= Material provided =

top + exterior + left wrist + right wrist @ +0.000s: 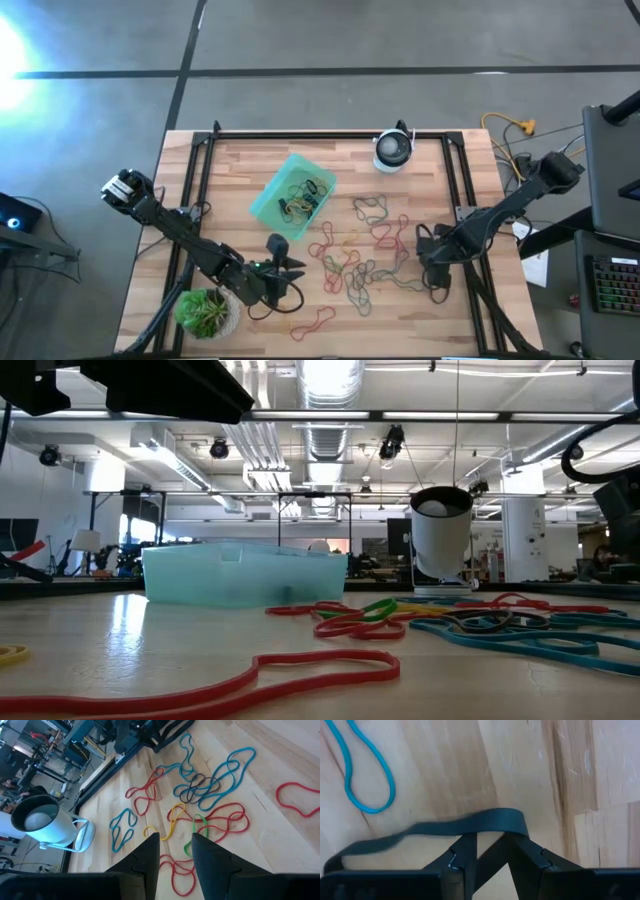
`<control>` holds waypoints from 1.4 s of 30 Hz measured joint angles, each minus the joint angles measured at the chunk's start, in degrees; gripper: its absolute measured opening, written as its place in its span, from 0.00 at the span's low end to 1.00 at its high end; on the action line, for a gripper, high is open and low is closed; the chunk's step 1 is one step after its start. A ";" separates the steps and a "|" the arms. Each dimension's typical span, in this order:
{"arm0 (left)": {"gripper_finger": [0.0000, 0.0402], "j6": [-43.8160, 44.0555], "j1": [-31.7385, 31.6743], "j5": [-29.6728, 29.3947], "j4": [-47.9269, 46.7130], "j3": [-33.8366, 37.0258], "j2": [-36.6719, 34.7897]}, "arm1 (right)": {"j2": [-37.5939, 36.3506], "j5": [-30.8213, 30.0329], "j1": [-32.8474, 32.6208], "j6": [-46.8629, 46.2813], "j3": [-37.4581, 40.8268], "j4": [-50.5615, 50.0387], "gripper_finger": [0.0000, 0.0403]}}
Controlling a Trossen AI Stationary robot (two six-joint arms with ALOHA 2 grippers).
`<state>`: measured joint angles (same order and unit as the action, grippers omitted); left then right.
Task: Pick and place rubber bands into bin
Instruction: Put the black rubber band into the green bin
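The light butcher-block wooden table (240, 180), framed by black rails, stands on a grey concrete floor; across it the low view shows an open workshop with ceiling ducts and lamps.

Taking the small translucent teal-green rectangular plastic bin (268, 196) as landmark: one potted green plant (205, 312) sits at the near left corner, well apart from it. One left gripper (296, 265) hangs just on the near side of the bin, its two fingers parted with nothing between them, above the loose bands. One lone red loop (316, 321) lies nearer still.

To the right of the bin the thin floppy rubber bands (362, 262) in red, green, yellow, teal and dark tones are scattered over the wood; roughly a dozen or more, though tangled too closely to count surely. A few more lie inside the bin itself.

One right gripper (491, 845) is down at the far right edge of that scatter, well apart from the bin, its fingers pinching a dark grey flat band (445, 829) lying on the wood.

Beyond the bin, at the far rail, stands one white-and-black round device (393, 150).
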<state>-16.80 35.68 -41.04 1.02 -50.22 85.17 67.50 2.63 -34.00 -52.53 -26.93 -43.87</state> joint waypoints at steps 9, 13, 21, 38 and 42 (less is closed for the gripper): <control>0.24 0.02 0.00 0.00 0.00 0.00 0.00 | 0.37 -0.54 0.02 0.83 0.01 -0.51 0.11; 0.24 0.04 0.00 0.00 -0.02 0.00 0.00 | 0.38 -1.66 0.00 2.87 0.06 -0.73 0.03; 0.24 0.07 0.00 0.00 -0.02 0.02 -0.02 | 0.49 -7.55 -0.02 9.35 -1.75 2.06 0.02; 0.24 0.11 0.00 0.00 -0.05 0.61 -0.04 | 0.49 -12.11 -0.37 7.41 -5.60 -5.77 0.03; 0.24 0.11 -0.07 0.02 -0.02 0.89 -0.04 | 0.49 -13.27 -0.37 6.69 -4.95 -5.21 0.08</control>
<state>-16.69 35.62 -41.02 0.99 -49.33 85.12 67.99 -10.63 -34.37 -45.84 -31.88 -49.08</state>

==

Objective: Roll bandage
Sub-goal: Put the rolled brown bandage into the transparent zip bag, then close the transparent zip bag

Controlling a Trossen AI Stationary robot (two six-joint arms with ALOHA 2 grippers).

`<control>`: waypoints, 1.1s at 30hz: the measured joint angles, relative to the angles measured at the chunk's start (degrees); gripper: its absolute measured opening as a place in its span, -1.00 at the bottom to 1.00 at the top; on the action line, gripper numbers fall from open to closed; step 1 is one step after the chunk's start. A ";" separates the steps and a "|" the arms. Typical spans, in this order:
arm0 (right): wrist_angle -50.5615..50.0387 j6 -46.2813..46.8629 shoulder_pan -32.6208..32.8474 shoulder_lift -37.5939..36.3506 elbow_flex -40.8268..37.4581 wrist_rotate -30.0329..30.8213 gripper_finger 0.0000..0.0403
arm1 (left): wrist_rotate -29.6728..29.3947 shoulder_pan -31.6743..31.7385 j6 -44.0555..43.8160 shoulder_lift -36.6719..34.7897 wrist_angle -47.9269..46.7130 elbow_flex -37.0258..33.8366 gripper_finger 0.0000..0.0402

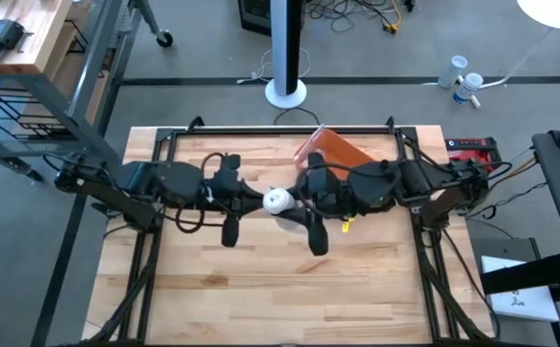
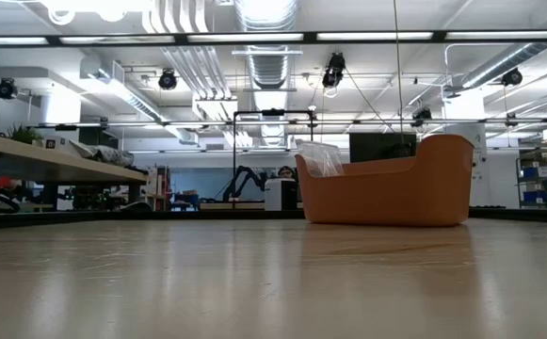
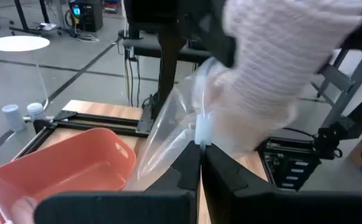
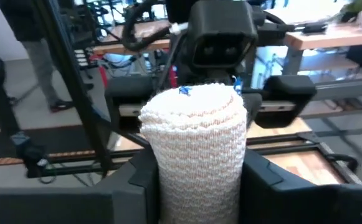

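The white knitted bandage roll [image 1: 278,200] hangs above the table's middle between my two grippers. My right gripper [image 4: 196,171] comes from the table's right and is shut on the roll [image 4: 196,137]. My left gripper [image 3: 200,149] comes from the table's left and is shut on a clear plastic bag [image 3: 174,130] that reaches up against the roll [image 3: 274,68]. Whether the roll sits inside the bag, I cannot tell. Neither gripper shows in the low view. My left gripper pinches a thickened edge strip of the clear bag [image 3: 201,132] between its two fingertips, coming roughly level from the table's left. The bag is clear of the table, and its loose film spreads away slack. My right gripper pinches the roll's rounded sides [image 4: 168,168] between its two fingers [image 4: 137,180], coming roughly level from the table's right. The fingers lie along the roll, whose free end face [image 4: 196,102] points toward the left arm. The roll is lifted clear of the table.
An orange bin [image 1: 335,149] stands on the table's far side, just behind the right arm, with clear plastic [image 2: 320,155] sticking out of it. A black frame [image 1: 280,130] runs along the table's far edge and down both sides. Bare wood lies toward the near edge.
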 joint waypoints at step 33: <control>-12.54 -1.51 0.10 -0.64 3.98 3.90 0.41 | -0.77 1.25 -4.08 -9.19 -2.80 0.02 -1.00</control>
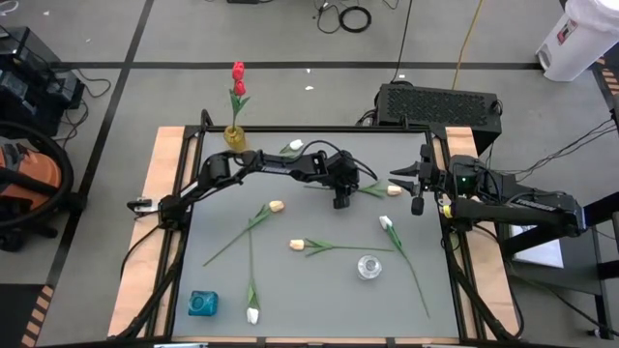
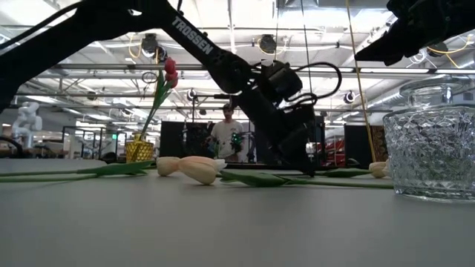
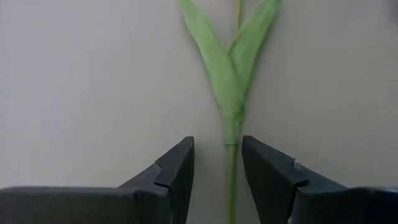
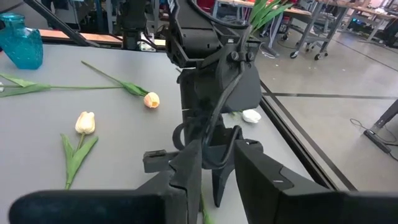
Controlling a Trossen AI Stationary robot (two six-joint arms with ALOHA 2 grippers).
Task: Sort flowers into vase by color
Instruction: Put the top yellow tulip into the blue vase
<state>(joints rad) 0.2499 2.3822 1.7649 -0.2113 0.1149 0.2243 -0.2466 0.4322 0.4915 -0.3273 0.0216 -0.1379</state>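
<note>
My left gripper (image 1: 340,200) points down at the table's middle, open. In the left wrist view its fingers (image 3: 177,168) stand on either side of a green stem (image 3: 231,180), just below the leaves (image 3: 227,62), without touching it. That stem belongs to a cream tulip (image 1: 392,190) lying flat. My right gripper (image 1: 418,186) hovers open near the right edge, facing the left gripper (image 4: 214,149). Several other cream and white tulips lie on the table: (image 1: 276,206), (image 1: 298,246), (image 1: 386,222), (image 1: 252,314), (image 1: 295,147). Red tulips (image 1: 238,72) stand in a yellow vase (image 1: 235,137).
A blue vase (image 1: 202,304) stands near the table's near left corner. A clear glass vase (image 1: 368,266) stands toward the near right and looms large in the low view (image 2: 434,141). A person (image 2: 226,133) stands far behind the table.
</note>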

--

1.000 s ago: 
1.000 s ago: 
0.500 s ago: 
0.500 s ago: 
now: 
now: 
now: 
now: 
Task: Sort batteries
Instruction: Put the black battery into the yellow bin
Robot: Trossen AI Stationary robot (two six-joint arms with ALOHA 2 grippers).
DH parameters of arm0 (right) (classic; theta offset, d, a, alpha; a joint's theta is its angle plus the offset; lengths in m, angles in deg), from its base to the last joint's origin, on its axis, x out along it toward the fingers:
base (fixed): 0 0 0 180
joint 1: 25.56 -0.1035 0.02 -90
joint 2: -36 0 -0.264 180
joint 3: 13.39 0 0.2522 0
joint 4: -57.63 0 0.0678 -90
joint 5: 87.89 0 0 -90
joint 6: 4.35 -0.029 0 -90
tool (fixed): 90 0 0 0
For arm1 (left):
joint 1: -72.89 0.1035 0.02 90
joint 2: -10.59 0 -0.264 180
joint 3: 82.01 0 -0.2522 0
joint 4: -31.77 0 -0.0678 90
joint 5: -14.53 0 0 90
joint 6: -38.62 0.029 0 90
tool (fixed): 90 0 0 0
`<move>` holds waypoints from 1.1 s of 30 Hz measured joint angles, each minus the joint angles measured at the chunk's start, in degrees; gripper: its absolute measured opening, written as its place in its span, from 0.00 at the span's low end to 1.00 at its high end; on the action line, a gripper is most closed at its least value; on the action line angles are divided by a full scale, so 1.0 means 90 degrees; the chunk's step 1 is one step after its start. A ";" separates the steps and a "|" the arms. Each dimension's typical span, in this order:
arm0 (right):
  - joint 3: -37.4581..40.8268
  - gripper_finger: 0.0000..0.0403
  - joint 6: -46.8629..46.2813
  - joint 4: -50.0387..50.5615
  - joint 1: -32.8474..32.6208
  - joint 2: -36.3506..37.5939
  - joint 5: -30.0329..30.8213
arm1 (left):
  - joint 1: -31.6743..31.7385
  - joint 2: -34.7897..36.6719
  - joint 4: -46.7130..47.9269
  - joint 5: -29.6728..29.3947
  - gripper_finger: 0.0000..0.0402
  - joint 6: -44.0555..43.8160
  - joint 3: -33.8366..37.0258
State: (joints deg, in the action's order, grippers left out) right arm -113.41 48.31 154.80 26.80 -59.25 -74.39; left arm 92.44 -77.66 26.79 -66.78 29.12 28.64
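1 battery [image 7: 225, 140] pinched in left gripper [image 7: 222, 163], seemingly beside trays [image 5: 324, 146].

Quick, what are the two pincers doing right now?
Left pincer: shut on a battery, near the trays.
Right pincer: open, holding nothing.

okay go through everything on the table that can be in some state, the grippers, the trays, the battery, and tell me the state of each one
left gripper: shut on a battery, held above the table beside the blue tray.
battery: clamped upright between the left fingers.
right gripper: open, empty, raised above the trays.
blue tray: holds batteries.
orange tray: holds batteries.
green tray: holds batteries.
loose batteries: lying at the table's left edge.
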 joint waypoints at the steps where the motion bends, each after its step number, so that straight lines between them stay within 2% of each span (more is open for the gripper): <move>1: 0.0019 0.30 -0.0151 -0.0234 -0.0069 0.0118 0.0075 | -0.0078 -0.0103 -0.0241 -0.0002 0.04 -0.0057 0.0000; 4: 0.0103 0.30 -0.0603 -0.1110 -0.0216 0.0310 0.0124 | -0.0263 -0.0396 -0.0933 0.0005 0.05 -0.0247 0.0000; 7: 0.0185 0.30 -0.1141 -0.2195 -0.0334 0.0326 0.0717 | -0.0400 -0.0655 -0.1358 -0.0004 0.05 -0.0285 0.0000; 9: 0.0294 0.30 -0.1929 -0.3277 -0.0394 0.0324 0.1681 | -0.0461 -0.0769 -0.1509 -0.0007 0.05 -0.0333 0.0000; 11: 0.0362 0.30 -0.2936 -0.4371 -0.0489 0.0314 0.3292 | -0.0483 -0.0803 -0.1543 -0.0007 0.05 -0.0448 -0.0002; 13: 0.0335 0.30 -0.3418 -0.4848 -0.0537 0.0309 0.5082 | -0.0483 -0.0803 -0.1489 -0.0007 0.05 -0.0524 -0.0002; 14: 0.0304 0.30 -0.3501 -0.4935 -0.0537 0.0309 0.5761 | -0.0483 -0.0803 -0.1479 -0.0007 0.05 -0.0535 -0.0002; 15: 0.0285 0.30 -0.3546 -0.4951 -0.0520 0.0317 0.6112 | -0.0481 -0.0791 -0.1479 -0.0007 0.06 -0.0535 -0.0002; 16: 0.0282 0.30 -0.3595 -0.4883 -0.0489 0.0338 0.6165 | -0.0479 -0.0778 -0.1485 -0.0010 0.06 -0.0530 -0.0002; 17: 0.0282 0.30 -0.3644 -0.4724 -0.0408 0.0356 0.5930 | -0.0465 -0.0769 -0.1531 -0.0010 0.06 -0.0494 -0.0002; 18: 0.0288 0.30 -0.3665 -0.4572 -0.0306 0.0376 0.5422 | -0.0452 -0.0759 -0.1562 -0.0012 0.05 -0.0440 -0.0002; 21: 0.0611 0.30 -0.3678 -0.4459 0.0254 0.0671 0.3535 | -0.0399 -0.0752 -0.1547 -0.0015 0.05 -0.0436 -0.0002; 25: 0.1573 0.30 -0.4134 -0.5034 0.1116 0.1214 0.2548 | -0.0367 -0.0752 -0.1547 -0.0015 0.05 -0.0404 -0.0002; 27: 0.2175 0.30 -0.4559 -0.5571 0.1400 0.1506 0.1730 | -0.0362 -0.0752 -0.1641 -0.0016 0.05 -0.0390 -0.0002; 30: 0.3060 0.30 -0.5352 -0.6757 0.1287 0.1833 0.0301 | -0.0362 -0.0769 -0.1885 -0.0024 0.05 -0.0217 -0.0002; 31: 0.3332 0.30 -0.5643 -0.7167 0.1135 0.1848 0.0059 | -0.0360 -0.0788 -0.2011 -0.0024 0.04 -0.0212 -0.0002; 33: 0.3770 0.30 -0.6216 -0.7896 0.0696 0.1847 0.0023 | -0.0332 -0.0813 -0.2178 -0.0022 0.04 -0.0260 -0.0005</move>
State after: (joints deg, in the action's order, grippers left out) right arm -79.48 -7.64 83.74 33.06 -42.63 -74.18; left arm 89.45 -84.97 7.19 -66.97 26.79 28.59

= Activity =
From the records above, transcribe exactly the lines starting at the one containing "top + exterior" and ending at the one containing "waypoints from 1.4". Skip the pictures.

= Response below =
top + exterior + left wrist + right wrist @ +0.000s: 
`<control>` holds waypoints from 1.4 s of 30 Hz measured joint angles, each minus the joint angles measured at the chunk's start, in degrees; gripper: its absolute measured opening, written as its place in its span, from 0.00 at the span's low end to 1.00 at its high end; on the action line, for a gripper, high is open and low is closed; the chunk's step 1 is one step after its start. A ";" separates the steps and a "|" the arms. Each dimension's typical span, in this order:

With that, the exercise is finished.